====== Provided records

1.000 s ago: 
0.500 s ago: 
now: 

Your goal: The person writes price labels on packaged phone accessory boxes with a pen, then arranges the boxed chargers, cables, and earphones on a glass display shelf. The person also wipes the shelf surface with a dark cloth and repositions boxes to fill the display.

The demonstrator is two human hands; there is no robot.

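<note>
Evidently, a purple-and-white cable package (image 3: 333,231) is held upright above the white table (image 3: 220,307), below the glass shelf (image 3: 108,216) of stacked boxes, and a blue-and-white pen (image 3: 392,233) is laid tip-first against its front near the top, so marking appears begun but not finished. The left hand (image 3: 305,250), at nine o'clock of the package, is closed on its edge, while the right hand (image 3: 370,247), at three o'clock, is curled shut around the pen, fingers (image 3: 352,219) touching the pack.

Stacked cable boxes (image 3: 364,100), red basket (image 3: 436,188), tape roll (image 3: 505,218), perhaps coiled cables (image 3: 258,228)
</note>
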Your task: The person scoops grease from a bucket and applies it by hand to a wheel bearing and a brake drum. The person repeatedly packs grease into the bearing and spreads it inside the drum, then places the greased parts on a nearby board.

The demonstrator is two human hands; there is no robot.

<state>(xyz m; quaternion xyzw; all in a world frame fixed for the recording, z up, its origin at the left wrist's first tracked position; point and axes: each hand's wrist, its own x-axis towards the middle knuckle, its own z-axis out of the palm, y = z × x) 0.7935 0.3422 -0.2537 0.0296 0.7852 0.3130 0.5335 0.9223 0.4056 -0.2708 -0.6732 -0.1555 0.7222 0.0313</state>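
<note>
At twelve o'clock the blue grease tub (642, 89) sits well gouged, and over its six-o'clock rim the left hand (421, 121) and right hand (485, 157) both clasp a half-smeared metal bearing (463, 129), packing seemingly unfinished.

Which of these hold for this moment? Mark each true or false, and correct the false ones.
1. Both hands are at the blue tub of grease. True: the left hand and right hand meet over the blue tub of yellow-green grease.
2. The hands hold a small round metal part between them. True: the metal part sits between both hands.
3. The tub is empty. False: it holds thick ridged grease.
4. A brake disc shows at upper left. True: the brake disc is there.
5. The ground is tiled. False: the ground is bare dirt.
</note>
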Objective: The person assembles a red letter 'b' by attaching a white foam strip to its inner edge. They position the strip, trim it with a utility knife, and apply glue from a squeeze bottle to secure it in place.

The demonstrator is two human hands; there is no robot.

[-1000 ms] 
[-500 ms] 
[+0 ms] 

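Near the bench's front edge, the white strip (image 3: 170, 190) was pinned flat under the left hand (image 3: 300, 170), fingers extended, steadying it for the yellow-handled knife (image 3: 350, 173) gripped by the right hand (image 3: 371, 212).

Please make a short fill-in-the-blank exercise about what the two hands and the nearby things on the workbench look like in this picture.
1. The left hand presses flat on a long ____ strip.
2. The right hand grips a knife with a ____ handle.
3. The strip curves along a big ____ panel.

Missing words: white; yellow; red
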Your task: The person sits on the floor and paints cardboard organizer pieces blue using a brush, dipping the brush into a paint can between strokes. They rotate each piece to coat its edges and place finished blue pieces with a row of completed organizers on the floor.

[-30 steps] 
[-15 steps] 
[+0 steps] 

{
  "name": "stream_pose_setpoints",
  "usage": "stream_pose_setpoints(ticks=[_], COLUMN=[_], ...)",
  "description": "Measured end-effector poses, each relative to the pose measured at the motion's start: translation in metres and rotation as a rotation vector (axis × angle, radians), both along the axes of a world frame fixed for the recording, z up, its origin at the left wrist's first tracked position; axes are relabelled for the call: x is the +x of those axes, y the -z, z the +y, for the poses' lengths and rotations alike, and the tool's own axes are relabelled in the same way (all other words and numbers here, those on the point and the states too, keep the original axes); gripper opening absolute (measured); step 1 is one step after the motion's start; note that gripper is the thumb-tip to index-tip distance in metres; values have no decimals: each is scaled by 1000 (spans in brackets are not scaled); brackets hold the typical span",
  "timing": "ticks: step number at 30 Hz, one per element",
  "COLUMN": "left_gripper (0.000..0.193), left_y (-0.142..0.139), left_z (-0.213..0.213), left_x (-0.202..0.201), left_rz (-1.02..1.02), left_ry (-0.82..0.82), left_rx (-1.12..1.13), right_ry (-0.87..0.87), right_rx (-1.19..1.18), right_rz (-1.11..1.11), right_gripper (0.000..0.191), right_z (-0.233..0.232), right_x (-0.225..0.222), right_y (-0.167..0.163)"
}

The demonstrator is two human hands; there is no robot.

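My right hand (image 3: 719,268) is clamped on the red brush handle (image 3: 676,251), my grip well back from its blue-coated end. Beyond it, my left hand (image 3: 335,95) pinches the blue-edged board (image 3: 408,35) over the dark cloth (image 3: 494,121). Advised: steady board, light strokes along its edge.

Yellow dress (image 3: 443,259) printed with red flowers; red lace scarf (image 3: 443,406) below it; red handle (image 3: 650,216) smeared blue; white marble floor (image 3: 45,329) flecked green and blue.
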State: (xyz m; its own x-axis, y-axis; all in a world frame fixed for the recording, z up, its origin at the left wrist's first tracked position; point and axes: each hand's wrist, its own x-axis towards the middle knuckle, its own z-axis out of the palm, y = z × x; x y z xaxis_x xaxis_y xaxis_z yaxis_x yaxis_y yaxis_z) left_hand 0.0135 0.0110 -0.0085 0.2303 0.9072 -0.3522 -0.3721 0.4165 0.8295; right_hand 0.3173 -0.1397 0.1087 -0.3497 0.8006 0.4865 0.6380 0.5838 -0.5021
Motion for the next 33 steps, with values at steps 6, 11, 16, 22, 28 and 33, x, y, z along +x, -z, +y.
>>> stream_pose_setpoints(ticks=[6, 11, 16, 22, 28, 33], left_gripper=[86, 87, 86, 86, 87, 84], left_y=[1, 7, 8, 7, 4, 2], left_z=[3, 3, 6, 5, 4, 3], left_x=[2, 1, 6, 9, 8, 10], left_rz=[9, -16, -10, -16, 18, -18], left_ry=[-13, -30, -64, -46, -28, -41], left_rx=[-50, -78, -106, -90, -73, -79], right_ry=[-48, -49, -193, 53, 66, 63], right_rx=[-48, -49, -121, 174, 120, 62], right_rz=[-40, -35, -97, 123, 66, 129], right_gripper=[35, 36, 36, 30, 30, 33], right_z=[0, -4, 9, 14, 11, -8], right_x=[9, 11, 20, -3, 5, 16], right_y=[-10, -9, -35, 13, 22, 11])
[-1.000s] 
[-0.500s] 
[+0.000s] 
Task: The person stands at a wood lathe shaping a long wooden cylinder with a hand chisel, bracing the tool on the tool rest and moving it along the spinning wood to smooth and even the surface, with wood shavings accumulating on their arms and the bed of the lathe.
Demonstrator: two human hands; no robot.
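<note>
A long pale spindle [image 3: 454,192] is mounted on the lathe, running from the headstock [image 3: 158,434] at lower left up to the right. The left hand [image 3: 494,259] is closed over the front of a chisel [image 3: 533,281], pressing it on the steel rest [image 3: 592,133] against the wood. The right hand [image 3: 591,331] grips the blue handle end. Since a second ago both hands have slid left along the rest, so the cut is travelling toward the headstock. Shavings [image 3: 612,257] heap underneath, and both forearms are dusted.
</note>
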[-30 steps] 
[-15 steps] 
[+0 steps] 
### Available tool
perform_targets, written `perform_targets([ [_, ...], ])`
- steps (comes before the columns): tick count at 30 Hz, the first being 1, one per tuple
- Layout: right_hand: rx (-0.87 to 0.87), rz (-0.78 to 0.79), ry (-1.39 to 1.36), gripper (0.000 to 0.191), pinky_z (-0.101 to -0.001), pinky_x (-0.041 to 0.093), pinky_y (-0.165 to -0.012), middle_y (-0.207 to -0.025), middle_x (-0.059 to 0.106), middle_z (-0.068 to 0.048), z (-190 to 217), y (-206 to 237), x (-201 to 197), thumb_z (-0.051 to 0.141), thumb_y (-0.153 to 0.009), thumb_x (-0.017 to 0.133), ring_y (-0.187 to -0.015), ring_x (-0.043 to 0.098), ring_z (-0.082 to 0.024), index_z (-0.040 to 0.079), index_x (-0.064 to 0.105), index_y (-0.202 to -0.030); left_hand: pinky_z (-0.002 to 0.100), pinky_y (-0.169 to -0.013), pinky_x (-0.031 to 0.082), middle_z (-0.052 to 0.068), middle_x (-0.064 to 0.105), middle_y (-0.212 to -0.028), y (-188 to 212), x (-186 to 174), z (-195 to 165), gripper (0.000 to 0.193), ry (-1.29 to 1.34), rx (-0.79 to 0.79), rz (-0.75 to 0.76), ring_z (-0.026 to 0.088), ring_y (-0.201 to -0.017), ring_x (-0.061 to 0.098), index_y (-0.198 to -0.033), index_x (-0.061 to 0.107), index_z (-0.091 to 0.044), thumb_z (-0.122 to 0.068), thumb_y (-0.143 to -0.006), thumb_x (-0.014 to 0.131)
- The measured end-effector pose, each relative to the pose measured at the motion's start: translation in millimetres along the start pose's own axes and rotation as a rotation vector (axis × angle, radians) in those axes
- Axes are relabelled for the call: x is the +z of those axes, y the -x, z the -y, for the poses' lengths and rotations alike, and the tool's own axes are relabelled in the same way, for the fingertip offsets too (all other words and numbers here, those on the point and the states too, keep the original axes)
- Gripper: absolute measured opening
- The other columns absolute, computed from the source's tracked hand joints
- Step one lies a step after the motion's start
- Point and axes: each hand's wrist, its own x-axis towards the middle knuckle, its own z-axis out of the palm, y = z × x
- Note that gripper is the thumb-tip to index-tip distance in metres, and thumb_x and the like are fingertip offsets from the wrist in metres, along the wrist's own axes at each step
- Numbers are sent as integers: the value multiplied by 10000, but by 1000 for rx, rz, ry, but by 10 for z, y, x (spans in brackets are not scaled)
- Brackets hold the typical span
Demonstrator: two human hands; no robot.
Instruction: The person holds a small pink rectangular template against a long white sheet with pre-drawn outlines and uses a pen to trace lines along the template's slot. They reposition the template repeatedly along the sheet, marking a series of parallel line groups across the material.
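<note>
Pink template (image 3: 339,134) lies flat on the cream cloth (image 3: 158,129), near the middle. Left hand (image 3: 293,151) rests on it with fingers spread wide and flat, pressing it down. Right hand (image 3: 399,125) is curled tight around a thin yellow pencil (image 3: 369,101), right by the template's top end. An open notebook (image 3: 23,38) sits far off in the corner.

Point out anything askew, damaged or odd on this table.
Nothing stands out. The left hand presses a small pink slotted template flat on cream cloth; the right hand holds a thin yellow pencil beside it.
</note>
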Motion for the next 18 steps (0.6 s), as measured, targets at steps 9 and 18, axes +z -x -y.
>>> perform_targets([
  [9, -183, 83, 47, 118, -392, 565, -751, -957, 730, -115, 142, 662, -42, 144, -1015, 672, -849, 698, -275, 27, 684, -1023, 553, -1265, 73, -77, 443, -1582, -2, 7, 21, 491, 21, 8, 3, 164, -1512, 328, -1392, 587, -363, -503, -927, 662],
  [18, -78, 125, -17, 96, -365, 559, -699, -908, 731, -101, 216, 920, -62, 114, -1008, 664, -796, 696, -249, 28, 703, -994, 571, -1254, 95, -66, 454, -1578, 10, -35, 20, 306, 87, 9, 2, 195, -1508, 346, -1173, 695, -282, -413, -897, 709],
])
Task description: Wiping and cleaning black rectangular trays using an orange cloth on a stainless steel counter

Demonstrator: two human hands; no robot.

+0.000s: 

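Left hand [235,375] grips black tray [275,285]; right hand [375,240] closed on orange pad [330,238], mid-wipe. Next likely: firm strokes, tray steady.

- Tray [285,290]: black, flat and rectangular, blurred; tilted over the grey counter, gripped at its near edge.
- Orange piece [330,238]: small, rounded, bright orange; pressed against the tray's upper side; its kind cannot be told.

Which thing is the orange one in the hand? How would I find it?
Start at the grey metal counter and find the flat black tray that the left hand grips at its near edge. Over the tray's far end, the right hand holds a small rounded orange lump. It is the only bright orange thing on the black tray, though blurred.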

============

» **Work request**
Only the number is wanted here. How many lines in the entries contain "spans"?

» **Solution to this task**
2